Stored records:
● ● ● ●

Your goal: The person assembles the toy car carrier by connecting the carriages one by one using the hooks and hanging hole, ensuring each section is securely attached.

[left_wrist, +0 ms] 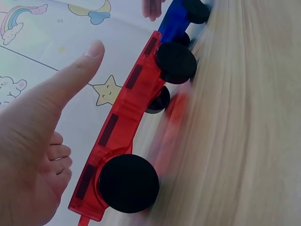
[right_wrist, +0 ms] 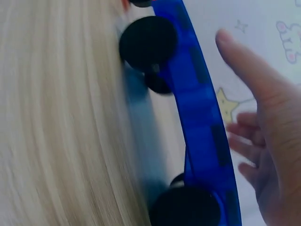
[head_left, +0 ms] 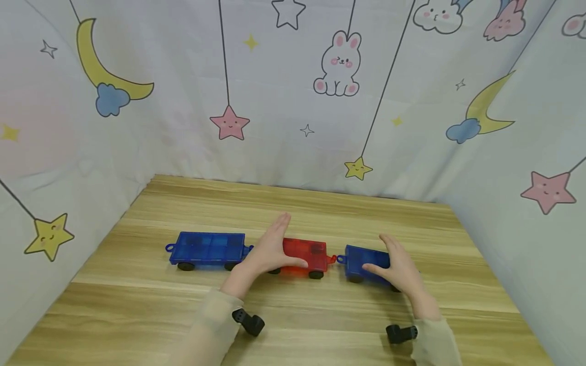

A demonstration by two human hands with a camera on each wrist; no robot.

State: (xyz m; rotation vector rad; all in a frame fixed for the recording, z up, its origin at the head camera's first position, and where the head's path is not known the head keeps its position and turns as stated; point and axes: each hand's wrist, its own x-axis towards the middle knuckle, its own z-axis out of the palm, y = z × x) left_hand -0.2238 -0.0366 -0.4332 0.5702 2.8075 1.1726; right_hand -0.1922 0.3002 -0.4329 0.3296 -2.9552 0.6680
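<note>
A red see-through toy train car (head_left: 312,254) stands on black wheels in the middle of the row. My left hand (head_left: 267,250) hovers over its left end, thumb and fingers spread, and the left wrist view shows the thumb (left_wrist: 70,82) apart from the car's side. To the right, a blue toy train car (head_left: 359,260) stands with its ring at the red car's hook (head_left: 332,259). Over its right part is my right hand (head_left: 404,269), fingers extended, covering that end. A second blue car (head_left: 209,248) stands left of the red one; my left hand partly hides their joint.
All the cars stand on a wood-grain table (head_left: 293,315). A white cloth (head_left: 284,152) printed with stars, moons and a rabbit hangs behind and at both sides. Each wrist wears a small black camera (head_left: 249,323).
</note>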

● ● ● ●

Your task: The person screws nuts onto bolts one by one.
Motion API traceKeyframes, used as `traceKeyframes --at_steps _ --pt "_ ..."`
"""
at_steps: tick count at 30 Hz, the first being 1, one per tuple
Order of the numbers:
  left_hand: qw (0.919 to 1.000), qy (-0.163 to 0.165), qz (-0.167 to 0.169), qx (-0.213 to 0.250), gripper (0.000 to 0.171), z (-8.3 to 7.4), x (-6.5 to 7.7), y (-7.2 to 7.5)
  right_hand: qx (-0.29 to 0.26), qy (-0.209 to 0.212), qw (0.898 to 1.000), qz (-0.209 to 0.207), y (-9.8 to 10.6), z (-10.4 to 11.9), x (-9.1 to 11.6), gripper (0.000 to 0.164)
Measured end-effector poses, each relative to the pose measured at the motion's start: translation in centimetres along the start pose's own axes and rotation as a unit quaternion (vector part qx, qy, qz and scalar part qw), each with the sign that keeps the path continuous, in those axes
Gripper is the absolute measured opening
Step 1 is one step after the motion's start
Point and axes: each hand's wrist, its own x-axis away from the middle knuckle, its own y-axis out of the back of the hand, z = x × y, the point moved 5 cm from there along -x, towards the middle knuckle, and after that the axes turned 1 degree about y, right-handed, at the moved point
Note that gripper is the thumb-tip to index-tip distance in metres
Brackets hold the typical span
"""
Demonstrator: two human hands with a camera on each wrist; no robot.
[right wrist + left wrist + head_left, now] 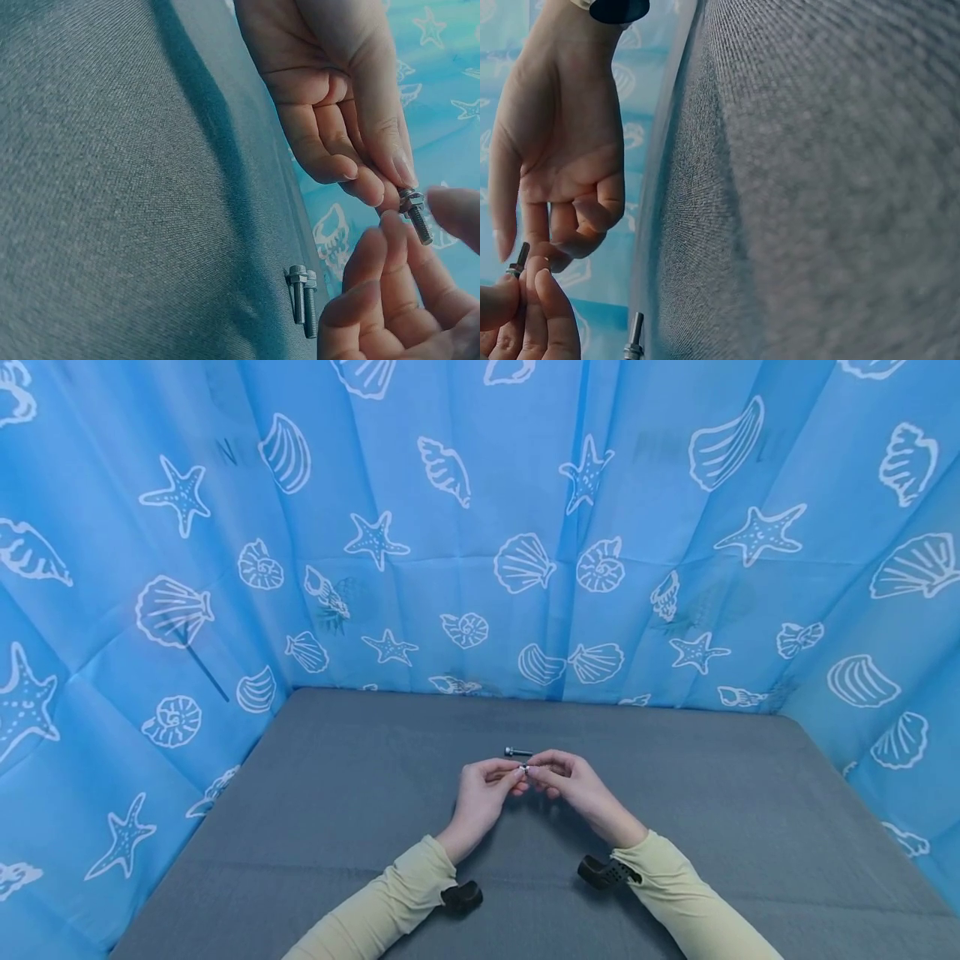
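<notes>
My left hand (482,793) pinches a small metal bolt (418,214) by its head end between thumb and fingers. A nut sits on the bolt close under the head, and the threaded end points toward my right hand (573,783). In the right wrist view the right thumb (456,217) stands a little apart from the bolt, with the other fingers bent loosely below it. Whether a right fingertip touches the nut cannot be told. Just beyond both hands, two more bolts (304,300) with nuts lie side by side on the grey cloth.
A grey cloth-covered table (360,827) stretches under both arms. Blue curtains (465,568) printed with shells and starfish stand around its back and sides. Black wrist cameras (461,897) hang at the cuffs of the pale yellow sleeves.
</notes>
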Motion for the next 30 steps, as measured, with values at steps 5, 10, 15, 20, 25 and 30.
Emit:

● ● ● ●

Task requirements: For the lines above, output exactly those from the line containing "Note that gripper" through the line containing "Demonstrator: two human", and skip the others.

Final answer:
Note that gripper is the thumb-tip to index-tip distance in metres
Brackets hold the typical span
"""
Demonstrator: two human hands with a camera on each wrist; no robot.

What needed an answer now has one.